The Ultimate List of Top 20 Plant-Based Protein Sources and Grams

In recent years, the popularity of plant-based diets has soared, and for good reason.

Not only are these diets more environmentally sustainable, but they also offer a wide variety of health benefits.

Concerns about getting enough protein on a plant-based diet are prevalent, but fear not!

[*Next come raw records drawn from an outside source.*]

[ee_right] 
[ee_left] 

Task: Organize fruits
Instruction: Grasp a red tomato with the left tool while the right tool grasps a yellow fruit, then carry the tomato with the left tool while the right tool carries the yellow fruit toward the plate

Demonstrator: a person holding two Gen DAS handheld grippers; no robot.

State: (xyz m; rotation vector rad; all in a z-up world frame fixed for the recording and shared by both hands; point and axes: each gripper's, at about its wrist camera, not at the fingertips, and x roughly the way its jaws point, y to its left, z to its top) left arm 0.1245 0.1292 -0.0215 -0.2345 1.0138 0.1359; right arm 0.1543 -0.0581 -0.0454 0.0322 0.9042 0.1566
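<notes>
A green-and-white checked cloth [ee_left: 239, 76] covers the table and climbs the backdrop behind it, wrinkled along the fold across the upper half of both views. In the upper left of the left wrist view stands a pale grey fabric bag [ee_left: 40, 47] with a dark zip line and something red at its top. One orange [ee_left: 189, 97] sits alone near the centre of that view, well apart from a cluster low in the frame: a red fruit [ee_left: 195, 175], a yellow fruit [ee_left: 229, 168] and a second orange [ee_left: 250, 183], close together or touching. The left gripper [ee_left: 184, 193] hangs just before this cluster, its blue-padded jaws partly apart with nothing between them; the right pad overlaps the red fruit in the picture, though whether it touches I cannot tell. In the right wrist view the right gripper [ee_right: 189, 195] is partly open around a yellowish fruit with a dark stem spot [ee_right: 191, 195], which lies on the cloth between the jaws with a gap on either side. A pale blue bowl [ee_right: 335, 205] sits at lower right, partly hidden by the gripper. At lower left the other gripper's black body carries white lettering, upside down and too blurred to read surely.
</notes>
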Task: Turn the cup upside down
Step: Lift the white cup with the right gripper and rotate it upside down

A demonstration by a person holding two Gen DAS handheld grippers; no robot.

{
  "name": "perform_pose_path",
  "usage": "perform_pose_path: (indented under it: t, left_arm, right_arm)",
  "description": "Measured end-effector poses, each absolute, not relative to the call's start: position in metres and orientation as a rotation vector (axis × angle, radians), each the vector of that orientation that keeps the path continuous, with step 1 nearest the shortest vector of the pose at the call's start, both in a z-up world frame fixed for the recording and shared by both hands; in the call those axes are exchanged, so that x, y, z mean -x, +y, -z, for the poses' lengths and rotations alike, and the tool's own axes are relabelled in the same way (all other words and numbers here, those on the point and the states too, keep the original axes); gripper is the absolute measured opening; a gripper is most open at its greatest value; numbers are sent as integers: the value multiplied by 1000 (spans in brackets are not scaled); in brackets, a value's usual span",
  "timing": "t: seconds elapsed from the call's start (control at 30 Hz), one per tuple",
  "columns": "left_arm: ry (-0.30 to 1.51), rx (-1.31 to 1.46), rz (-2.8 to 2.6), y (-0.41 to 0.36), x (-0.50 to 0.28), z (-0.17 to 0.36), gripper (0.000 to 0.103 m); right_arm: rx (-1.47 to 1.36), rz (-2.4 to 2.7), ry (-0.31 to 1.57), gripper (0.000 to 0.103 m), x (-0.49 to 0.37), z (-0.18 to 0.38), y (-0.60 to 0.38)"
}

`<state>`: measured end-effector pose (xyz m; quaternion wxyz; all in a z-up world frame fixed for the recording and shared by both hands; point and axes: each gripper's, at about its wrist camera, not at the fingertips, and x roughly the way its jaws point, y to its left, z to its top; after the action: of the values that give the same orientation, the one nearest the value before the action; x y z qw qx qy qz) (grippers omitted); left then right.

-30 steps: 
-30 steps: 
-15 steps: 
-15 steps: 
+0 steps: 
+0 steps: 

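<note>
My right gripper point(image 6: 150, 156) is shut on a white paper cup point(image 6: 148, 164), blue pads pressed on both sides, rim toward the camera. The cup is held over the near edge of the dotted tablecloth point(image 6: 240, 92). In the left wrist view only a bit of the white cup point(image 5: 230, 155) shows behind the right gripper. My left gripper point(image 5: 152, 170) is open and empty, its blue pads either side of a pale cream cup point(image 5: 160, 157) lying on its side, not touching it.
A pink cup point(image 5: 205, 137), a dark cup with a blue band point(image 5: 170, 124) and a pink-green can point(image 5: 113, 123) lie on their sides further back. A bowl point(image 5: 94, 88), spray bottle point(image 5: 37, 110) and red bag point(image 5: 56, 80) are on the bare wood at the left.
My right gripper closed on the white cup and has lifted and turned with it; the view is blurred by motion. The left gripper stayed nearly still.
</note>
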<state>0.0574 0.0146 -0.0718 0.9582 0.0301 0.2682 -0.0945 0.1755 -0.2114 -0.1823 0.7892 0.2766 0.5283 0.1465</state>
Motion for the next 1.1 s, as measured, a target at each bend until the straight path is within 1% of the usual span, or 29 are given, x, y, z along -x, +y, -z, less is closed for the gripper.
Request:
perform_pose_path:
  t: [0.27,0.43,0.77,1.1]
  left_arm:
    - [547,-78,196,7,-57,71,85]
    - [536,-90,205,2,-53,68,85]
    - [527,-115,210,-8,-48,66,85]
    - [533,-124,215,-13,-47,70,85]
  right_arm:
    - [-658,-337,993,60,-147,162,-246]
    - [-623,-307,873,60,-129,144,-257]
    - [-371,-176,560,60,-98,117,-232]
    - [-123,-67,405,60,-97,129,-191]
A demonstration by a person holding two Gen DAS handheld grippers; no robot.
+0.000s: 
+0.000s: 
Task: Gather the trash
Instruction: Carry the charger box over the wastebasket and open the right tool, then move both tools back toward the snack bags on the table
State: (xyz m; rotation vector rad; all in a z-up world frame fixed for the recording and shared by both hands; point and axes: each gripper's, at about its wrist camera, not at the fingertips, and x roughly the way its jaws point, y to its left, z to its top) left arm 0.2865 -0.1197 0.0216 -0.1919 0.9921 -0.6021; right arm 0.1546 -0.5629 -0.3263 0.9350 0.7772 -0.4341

We have curated a list of the top 20 plant-based protein sources, along with the grams of protein they provide per serving.


1. Lentils (18g):

This legume powerhouse is not only packed with protein but also a great source of fiber and complex carbohydrates.


2. Tofu (10g):

Derived from soybeans, tofu is an incredibly versatile and tasty source of complete plant-based protein.


3. Quinoa (8g):

Renowned as a pseudo-grain, quinoa is packed with essential amino acids and provides a significant protein boost.


4. Buckwheat (6g):

Despite its name, buckwheat is not related to wheat; it's gluten-free and rich in protein, fiber, and essential nutrients.


5. Chia Seeds (5g):

These tiny seeds deliver a large protein punch while also providing healthy fats, fiber, and vital minerals.


6. Hemp Seeds (10g):

An excellent source of omega-3 fatty acids, hemp seeds are also loaded with protein and minerals like iron and magnesium.


7. Almonds (6g):

Besides being crunchy and delicious, almonds are high in protein, healthy fats, fiber, and vitamin E.


8. Spirulina (8g):

This blue-green algae is a potent protein source, rich in vitamins, minerals, and antioxidants.


9. Chickpeas (15g):

Versatile and delicious, chickpeas are a fantastic plant-based protein option, commonly used in hummus and other dishes.


10. Tempeh (16g):

Made from soybeans and fermented for added nutritional benefit, tempeh is a dense source of protein and probiotics.


11. Black Beans (15g):

Black beans are not only an excellent source of protein but also provide ample fiber, vitamins, and minerals.


12. Pumpkin Seeds (5g):

These little powerhouses are rich in protein, healthy fats, and a range of essential minerals.


13. Green Peas (8g):

Known for their vibrant color, green peas are packed with protein, fiber, and vitamins.


14. Spinach (3g):

Popeye's favorite, spinach, may not be the highest in protein but is a valuable source of iron, vitamins, and antioxidants.


15. Edamame (8g):

Young soybeans in their pods, edamame offers a tasty and protein-rich snack.


16. Chickweed (3g):

Often overlooked, chickweed is an edible weed that offers both protein and a range of health benefits.


17. Brown Rice (4g):

A staple in many cuisines, brown rice provides a decent protein boost along with complex carbohydrates.


18. Brussels Sprouts (3g):

Apart from being a fiber-rich vegetable, Brussels sprouts also offer a moderate amount of protein.


19. Oats (5g):

Not just for breakfast, oats contain a fair amount of protein, along with heart-healthy fiber and vital nutrients.


20. Seitan (25g):

Made from wheat gluten, seitan has a meat-like texture and packs a punch with its high protein content.


Plant-based diets are abundant in diverse and nutritious protein sources.

From lentils and tofu to hemp seeds and seitan, there are countless options to meet your protein requirements while enjoying a varied and sustainable diet.

By incorporating these top 20 plant-based protein sources into your meals, you can confidently embrace a healthy and delicious plant-based lifestyle.